Extracted data START

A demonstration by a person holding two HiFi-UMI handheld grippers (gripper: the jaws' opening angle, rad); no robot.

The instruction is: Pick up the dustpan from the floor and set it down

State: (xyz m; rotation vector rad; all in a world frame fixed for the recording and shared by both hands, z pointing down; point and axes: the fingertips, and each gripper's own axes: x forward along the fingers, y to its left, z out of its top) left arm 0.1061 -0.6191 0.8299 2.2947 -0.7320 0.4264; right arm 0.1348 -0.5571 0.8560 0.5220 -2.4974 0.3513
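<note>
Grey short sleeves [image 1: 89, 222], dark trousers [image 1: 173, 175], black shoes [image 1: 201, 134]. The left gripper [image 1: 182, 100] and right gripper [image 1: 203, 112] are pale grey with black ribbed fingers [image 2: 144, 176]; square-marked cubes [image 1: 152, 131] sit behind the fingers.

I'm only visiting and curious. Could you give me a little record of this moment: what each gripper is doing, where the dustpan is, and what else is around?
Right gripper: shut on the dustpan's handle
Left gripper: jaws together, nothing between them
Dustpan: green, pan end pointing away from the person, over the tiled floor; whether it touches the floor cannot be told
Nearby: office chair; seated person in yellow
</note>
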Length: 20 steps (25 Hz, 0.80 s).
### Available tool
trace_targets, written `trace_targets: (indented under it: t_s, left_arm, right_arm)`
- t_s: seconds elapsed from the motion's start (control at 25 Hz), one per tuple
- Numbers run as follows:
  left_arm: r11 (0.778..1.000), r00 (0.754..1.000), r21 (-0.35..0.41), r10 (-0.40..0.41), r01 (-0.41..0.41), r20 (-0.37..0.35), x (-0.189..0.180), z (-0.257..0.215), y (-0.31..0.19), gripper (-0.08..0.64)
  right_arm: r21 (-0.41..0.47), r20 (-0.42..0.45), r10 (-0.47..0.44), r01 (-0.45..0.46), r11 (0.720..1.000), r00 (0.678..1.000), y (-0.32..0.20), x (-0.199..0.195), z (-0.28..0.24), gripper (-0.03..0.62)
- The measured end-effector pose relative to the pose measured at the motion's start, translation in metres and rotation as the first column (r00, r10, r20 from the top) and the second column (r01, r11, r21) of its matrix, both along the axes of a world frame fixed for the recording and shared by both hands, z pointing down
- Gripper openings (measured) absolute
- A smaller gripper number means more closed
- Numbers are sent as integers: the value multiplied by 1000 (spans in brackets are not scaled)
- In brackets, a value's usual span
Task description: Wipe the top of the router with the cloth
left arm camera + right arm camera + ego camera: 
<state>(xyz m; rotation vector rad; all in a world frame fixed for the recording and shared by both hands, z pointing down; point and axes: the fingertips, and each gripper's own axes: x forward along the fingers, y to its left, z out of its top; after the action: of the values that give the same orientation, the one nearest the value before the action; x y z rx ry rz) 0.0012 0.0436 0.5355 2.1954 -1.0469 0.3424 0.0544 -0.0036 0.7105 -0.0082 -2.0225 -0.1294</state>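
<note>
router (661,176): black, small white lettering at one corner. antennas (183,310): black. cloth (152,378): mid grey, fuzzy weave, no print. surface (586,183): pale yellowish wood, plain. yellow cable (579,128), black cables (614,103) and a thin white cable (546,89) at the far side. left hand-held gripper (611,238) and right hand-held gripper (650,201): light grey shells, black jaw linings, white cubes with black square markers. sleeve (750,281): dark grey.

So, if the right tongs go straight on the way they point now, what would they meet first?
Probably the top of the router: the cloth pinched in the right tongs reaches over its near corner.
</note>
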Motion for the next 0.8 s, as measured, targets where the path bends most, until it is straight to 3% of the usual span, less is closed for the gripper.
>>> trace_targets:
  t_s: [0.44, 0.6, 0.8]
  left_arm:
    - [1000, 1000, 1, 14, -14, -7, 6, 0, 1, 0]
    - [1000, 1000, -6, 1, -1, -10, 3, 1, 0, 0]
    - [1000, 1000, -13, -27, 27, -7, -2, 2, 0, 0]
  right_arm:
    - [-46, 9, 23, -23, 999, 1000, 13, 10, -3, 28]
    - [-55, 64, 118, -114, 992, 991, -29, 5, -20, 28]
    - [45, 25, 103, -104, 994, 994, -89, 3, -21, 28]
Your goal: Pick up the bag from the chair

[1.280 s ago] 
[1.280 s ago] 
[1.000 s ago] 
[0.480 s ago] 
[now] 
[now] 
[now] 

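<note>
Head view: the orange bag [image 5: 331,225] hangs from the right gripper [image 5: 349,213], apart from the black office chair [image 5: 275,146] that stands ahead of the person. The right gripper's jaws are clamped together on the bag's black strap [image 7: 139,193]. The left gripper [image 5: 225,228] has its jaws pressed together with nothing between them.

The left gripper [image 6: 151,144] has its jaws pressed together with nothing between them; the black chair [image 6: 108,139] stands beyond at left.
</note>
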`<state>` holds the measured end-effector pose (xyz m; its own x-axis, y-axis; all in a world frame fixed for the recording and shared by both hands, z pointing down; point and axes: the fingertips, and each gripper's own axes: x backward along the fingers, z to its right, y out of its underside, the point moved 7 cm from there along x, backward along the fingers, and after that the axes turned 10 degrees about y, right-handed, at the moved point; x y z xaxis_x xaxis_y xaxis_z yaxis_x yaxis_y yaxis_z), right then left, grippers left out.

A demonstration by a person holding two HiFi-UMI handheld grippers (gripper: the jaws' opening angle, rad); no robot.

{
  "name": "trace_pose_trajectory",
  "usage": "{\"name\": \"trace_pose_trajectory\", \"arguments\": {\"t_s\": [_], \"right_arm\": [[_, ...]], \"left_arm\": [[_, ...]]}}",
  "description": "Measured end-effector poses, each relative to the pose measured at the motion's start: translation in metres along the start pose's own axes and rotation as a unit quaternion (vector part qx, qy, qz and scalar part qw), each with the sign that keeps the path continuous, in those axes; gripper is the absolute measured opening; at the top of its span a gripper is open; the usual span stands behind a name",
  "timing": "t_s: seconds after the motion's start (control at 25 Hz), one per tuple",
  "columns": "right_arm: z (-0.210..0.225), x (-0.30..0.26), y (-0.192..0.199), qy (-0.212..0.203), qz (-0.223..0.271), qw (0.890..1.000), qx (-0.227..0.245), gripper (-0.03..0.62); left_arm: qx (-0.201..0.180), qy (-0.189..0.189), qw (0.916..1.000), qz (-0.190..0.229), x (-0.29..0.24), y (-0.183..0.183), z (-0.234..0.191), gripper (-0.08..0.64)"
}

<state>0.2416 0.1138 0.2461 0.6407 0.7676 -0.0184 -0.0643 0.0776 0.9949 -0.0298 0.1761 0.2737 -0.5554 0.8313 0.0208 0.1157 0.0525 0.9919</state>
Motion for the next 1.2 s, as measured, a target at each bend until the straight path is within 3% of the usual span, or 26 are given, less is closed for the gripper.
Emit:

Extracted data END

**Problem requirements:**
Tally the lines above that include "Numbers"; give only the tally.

**Task solution:**
2